Task description: Take the material below and reproduce, word for word, only the lines from the line with "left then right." through the line with "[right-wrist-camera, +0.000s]".
[[ Input data, beginning ]]
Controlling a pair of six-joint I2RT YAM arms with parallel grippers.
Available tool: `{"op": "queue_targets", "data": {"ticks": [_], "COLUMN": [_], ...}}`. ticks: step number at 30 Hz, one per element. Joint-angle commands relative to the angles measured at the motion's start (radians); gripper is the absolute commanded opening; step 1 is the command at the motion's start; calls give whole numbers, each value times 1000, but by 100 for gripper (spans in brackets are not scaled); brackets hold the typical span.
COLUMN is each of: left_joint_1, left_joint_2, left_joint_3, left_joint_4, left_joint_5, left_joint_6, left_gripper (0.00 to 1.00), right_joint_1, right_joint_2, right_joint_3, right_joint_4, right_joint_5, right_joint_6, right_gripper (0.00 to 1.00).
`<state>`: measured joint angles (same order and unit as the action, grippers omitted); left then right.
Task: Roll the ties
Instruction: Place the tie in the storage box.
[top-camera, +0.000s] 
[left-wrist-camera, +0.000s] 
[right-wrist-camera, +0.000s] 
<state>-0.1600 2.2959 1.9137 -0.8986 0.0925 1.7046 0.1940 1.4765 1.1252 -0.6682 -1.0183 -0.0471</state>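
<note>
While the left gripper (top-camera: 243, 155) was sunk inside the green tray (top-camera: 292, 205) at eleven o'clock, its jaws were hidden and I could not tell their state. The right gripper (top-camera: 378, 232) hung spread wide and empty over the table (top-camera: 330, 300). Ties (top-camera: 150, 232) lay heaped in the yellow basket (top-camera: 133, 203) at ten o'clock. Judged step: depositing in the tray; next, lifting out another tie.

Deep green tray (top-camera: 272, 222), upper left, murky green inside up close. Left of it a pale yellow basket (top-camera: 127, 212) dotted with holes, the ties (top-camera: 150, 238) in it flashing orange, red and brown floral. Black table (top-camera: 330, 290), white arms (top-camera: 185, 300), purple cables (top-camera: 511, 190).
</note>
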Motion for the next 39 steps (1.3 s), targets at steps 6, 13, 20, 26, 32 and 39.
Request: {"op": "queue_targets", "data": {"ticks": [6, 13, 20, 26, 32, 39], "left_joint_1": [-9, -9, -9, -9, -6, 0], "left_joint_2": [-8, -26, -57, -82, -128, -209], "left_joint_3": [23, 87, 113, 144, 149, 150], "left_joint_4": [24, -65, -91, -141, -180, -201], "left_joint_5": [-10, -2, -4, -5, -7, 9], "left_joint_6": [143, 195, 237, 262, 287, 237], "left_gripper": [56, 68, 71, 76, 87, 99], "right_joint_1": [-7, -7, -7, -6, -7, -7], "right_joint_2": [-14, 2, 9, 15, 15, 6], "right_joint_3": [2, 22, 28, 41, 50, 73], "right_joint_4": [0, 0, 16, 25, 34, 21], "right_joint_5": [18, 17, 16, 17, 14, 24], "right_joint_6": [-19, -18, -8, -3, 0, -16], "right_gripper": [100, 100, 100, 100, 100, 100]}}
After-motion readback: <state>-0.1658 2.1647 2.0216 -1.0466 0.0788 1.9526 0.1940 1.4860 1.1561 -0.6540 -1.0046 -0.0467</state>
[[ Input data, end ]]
Worked solution:
`<state>`: measured joint angles (same order and unit as the action, grippers omitted); left then right.
Task: Roll the ties
Instruction: Place the tie in the storage box.
[top-camera, +0.000s] 
[left-wrist-camera, +0.000s] 
[right-wrist-camera, +0.000s] 

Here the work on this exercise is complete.